Annual meeting educates, serves host community
Some 6,000 electric co-op leaders attended the recent National Rural Electric Cooperative Association (NRECA) annual meeting in Nashville, Tennessee. Participants heard presentations on industry practices including worker safety, attracting and retaining young professionals in rural America, cybersecurity and technology issues, and voted on member-generated resolutions to guide the organization’s policy choices. Seen here, Mykayla Wollin, Wisconsin’s youth representative sponsored by Jackson Electric Cooperative, joined more than 40 other young cooperators in evening volunteer work at Nashville’s Second Harvest Food Bank of Middle Tennessee.
Tesch elected CFC board officer
Taylor Electric Cooperative Board Chairman Dean Tesch was elected secretary-treasurer of the National Rural Utilities Cooperative Finance Corporation (CFC) at the organization’s 49th annual meeting—held in conjunction with the NRECA annual meeting—February 28 in Nashville, Tennessee.

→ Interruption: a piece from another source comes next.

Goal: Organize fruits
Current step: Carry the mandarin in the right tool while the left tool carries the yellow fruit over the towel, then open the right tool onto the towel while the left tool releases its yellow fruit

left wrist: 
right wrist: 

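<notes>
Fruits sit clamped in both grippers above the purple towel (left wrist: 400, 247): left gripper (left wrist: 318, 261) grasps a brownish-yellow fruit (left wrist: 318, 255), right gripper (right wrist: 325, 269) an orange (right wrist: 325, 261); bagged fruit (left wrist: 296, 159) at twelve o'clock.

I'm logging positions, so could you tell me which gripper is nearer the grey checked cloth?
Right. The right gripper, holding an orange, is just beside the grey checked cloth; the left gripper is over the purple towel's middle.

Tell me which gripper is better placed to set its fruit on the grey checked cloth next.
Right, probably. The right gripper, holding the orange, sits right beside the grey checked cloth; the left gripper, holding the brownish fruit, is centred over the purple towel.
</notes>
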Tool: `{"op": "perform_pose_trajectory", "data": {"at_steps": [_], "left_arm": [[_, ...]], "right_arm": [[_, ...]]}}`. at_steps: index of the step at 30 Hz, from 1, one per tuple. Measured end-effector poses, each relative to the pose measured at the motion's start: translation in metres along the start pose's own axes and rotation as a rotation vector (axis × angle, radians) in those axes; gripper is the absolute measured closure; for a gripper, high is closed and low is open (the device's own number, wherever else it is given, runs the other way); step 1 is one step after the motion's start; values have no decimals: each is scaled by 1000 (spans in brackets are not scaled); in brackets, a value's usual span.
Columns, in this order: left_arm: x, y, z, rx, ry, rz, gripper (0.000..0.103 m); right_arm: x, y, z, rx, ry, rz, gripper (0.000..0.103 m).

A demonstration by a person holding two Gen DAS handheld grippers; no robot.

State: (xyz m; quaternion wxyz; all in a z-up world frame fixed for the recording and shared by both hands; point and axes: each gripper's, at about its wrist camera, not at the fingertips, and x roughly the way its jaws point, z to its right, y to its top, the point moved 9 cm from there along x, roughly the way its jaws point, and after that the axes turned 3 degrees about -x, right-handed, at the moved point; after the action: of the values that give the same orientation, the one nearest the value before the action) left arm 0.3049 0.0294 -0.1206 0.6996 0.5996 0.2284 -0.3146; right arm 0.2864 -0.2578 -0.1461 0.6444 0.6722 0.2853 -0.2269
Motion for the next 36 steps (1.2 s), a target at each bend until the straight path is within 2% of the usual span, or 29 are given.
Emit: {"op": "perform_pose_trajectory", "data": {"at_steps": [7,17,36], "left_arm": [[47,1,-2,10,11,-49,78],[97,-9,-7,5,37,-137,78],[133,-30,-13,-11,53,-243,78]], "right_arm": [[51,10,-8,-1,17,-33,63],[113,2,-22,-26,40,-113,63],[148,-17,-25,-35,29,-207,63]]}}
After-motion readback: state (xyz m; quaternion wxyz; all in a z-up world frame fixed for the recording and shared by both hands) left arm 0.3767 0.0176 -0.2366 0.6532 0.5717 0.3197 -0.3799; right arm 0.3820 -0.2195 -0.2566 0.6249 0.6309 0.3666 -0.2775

Tesch has been serving as one of two regional (Wisconsin, Iowa, and Illinois) CFC directors and continues in that role during his tenure as a board officer.
Report cites Russian gaming of U.S. energy policy
The Russian government has used social media to plant narratives aimed at disrupting U.S. domestic energy markets, according to a March report from the House Committee on Science, Space, and Technology.
The report cites “the Kremlin’s energy influence-peddling operation” in describing Russian entities “deceptively using various social and traditional media platforms” to spur opposition to U.S. development of domestic energy resources and U.S. contributions to global energy supplies. The Russian economy is heavily dependent on energy exports, especially of liquid natural gas.
Though the report was authored by majority Republican committee staff, anger over Russian meddling has been bipartisan. The Hill quoted Connecticut Senator Richard Blumenthal, a high-profile Democrat and member of the Senate Judiciary Committee, saying “Russia is continuing to extend its digital tentacles into every aspect of American life; it is absolutely chilling and profoundly dangerous to our future.”
Feds reviewing Yucca alternative
The Nuclear Regulatory Commission (NRC) last month began regulatory review of the license application for a private-sector interim facility to store spent nuclear power plant fuel in New Mexico, New Jersey-based Holtec International announced in March.
According to the announcement, the NRC indicated a license could be issued by midsummer of 2020 and perhaps sooner if all aspects of the review are satisfactory. Spent fuel is now stored on-site at or near nuclear plants nationwide, as the government is 20 years past its own legal deadline to provide a single, permanent repository.
The application represented the nation’s only currently active licensing effort in response to the Energy Department’s solicitation for interim storage sites. Dallas-based Waste Control Specialists applied in 2016 for a license to develop spent fuel storage at a west Texas site but suspended its application last year. At press time, Waste Control Specialists was in the process of reactivating licensing activity.
Wanted: Utility Regulator
Ellen Nowak, who chaired Wisconsin’s Public Service Commission (PSC) since 2015 and served as a commissioner since 2011, departed the independent utility regulatory panel in March to become the new Secretary of the Department of Administration.
She succeeds Scott Neitzel, who had been a Madison utility executive prior to his 2015 appointment to the state’s highest-ranking cabinet post. Earlier, Neitzel had served as a member of the PSC during the Thompson administration.
Commissioner Lon Roberts was appointed by Governor Walker to succeed Nowak in the chair. Walker appointed his chief of staff, Rich Zipperer, to fill the vacant seat on the three-member utility commission.